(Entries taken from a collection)
★ ★ ★ ★ ★ ★ ★

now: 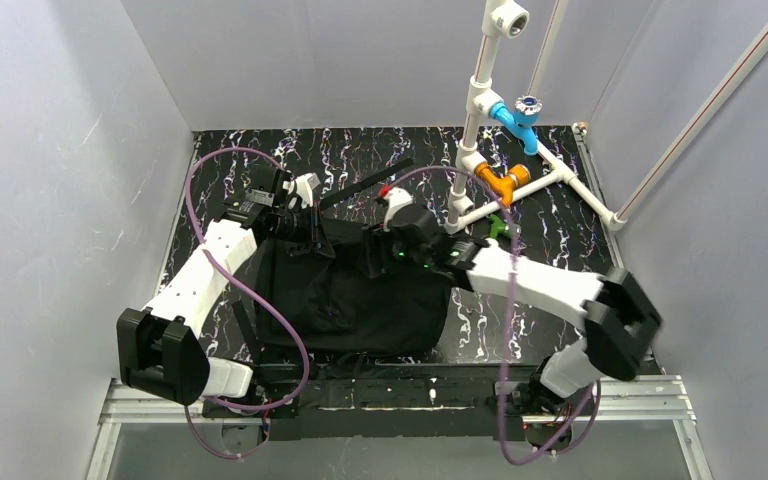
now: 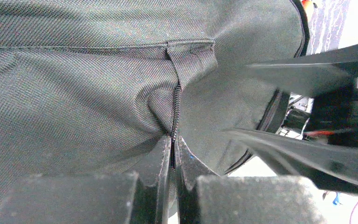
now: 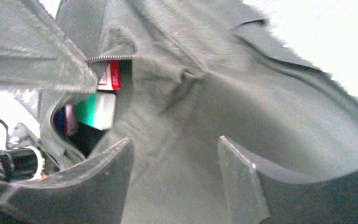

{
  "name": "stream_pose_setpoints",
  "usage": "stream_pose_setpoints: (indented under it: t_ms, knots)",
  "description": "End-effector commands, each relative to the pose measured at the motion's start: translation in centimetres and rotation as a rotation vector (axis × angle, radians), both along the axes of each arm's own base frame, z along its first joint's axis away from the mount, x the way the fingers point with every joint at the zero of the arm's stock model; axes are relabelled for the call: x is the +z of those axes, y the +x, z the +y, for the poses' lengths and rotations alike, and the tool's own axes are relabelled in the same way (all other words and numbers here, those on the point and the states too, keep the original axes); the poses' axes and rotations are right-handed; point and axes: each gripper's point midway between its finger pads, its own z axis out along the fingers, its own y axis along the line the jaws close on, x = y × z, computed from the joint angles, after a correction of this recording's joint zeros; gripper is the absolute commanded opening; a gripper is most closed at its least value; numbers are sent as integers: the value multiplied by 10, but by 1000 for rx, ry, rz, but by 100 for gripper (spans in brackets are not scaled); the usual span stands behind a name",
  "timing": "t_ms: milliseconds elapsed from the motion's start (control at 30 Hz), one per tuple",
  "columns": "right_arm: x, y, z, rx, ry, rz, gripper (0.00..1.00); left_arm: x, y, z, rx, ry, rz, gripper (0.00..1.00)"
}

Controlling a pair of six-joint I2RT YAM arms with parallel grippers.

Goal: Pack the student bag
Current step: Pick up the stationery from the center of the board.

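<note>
Bag partly loaded, its mouth open and the zip not yet run shut.

From above, the student bag [image 1: 360, 300] lies flat on the marbled table [image 1: 250, 150] between the arms. The left gripper [image 1: 305, 205] is at its far left corner and the right gripper [image 1: 392, 212] at its far edge, and the arms hide that edge. In the left wrist view the left jaws are pressed together, pinching fabric at the bag's zip [image 2: 176, 107]. In the right wrist view the fingers [image 3: 107, 186] are spread over slack fabric, gripping nothing. Beside them an opening shows a red-and-white pack [image 3: 112, 74] and a green-and-white box [image 3: 95, 109] inside. A purplish item deeper in is too dark to name. Closing the bag likely remains.
</note>
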Motion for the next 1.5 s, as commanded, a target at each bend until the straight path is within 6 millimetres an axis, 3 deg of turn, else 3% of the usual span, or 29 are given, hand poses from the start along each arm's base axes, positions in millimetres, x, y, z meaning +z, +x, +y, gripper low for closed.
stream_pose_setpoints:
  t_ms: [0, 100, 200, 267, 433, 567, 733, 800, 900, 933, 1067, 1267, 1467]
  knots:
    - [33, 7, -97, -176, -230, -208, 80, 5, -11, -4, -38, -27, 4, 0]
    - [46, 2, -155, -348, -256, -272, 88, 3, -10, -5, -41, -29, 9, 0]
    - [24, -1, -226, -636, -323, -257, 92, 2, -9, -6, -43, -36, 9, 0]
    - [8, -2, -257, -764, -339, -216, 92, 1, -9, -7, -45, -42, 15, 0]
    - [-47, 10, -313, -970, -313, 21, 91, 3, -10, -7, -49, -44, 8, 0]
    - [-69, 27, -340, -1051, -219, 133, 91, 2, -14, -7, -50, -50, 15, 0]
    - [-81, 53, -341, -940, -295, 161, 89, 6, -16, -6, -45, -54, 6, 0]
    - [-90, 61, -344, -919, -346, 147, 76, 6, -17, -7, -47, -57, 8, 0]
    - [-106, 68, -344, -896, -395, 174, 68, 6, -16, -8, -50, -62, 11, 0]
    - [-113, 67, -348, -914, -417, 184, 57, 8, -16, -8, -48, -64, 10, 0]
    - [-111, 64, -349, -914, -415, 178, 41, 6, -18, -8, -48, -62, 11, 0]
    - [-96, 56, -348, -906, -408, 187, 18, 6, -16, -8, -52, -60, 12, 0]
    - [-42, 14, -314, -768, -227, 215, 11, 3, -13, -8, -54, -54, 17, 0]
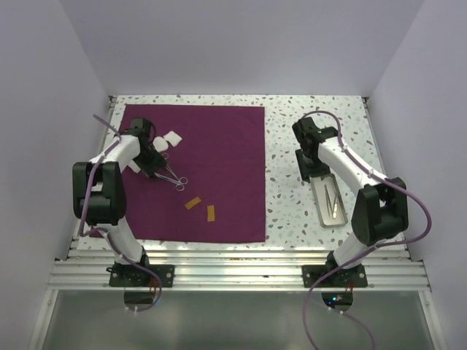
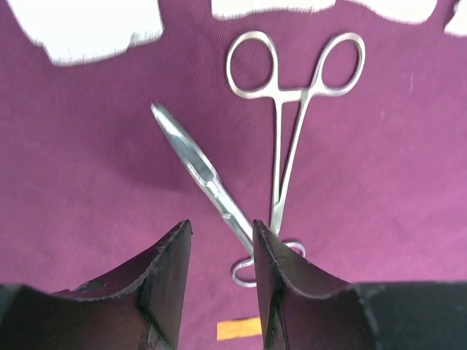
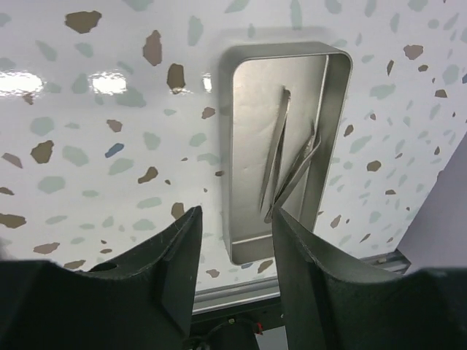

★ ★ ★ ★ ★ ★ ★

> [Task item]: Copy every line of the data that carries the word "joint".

> [Task solution]:
  "description": "End-effector commands, each relative to the pose measured at the motion's start: translation in centimetres and rotation as a rotation vector (axis × angle, radians), both along the axes of each arm's own base frame, z along its first joint's axis away from the mount, x the way the fingers point with every joint at the zero of the arm's stock model; axes are relabelled for the call: x is the +z of those axes, y the +x, z the +y, for the poses' lengths and rotations alike, and the tool's own axes are relabelled in the same way (all other words and numbers here, those on the point and the states too, keep the original axes); the poses' axes and rotations are right-handed; point and axes: each gripper's point midway between its finger pads, its own z axis out along the fingers, its own y axis along the line the jaws close on, x = y × z, computed from the joint angles, after a correction of this recording's joint zeros; gripper is the absolute commanded opening; a gripper is most closed at its least value; numbers are sent as integers: the value multiplied by 10, but by 1000 for rx, ry, rz, but by 100 for gripper (spans in brackets are not scaled); the usual span stands behind a name",
Controlling a pair of six-joint I2RT YAM arms with parallel grippers.

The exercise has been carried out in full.